The Real Truth About Crosstalk
(Originally
published in
Electronic Design
Magazine, August, 1997)
Crosstalk is a
fact of life in modern digital systems. We cant
eliminate it, but its our job to figure out how to
control it, manage it, and just plain live with it.
Consider the
circuit in the figure below. In the terminology of
crosstalk, the gate at position (A) is the aggressor, and
the gate at position (D) is the victim. Whenever the
aggressor changes state, we observe a pulse of crosstalk
at the victim. For those of you doing dense, high-speed
designs, this is probably an all-too-familiar scenario.
One of the fascinating
things about crosstalk is its directionality.
Crosstalk waveforms are a function of the direction of
current flow. For example, in Figure 1, if we reverse the
direction of current flow on the aggressive trace, the
crosstalk received on the victim will reverse polarity.
Directionality
is an important concept, so I'll go over it step-by-step.
First, set up the circuit as in Figure 1. Measure the
crosstalk at (D) when the gate at (A) switches from low
to high. You will see a negative blip of crosstalk at (D)
coincident with the arrival at position (B) of the
aggressor signal.
Next, reverse
the direction of current flow on the aggressive signal.
This means rearranging the circuit to place the
aggressive driver on the right at position (B) and its
triple load on the left at position (A). Repeat the
crosstalk measurement, again observing at position (D).
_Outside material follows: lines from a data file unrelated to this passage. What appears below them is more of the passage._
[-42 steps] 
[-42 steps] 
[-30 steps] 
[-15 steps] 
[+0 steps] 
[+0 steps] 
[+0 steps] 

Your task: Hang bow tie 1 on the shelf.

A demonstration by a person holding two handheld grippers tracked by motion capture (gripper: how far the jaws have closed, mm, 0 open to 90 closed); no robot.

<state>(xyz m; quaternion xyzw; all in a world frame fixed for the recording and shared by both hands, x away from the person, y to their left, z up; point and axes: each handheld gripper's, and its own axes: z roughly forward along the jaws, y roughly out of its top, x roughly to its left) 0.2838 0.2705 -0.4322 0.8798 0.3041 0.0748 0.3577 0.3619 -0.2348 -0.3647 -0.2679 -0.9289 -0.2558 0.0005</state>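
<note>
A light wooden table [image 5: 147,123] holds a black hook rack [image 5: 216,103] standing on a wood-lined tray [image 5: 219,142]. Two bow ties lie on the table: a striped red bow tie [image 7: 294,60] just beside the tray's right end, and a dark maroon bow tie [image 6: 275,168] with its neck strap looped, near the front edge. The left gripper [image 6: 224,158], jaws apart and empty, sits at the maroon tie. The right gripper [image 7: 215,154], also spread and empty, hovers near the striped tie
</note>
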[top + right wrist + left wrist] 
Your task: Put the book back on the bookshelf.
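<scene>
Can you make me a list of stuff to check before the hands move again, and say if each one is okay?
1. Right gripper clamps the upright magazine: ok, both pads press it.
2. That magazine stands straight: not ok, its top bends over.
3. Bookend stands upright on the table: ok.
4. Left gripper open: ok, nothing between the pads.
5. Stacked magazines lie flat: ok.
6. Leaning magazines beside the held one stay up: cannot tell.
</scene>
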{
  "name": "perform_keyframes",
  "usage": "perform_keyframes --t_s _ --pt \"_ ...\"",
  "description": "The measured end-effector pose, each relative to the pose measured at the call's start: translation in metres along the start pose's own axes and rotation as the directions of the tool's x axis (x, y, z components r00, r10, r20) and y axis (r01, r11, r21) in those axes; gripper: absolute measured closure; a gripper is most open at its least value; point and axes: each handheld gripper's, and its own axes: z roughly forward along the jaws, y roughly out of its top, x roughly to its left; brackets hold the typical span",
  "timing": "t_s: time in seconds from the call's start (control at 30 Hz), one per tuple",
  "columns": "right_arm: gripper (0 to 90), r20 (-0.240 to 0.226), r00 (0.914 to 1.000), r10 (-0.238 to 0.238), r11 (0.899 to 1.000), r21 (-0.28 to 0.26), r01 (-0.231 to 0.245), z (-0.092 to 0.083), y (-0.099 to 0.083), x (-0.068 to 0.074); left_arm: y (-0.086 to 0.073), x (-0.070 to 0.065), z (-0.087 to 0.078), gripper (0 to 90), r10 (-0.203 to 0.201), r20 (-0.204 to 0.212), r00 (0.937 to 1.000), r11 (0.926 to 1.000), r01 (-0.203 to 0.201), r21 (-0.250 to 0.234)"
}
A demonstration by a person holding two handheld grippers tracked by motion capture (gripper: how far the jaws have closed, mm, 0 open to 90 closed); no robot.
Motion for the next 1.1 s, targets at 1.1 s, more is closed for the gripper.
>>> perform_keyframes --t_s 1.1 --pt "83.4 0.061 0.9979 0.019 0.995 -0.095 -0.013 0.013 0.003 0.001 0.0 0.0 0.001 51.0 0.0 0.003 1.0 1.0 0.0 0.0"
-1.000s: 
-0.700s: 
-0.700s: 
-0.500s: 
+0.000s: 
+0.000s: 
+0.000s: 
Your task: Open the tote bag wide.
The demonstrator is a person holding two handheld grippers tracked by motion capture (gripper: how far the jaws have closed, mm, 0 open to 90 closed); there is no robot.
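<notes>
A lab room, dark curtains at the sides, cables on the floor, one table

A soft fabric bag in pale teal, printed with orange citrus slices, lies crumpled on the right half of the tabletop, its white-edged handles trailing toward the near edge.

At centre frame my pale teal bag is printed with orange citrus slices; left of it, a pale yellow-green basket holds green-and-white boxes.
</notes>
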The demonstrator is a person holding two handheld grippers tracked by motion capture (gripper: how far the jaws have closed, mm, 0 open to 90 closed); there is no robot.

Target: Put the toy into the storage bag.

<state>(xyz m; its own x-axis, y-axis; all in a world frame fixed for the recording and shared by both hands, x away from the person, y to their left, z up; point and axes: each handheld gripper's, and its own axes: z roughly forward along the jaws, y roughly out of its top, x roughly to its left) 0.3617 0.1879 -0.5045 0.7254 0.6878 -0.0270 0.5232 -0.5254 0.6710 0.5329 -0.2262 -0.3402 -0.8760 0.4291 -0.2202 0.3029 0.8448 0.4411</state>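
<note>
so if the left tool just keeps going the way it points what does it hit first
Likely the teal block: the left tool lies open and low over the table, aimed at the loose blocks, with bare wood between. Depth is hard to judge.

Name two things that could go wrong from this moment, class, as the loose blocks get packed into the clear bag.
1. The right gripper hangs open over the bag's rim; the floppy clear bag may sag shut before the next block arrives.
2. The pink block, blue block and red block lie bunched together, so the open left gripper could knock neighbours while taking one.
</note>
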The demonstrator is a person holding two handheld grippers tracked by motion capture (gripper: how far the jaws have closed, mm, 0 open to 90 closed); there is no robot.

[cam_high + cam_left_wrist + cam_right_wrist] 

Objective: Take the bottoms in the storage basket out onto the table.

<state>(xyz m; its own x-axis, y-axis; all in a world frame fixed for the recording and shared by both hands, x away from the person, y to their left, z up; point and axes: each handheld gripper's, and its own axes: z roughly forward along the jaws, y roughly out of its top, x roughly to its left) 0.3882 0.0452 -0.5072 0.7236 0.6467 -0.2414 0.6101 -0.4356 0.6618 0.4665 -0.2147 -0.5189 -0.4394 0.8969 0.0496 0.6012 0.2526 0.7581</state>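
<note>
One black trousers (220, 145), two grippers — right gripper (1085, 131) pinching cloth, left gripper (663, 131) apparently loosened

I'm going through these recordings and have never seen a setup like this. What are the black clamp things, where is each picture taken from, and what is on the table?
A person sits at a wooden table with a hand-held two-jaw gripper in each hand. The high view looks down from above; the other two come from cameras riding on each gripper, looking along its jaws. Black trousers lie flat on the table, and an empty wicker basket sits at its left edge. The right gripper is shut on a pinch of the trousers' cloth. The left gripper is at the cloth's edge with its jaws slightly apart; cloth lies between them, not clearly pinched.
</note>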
This time, you will see a positive blip of
crosstalk, (a reversal of polarity).
The polarity
reversal tells us that we are not dealing with capacitive
crosstalk. Many digital engineers assume that crosstalk
is primarily a capacitive effect. It isn't. Mutual
capacitance between two single-ended circuits can only
cause positive crosstalk.
The polarity
reversal indicates that the interference is due (at least
in part) to mutual inductive coupling. Thats the
same kind of coupling you get in a transformer. It is
well-known that reversing the leads on the primary
winding of a transformer will reverse the polarity of the
voltage on the secondary. Coupled pc-board traces act in
much the same way. If you think of each PCB trace as a
little loop of current, you can see how the
"crosstalk" transformer works.
First, imagine
current from the gate at position (A) flowing out through
the aggressor trace to the load at (B). From there the
current returns, along the power and ground system, to
the gate at (A). The aggressive current makes a loop.
Think of this loop as the primary winding of a
transformer.
The secondary
winding of that same transformer lies nearby. It is the
loop formed starting with the gate at position (C),
moving out along the victim trace to the load, and back
along the power and ground system returning to the gate
at (C).
These two loops
behave in many ways almost exactly like a weakly-coupled,
single-turn transformer.
The existence of
transformer-type mutual inductive coupling between traces
has profound implications for digital designs. For one
thing, it implies that crosstalk may vary depending on
the applied load in our circuits.
For example, in
the figure assuming we are working with a short PCB
trace, the aggressor current will be a strong
function of the total applied load. The heavier the load,
the more aggressor current we will draw, and the more
crosstalk we will generate. The triple-load network in
the figure will generate nearly three times as much
crosstalk as a similar net, with a similar topology,
having only one load.
This loading
effect is particularly acute when driving banks of SIMM
memory modules. Such traces tend to be very short, but
heavily loaded, so that the drive currents are almost
totally dominated by the load capacitance of the SIMM
receivers. As we plug in more SIMM modules, crosstalk
goes up.
If you are
trying to debug a crosstalk problem on a dense
multi-layer board, knowledge of how trace loading affects
crosstalk can help you uncover, and fix, the problem.
If you are
trying to manage crosstalk from first principles, so it
comes out right on the first spin, look into the new
crosstalk prediction tools that feature IBIS I/O
modeling. Many of these new tools are capable of
calculating crosstalk, including the loading effects, in
an automated, highly efficient manner.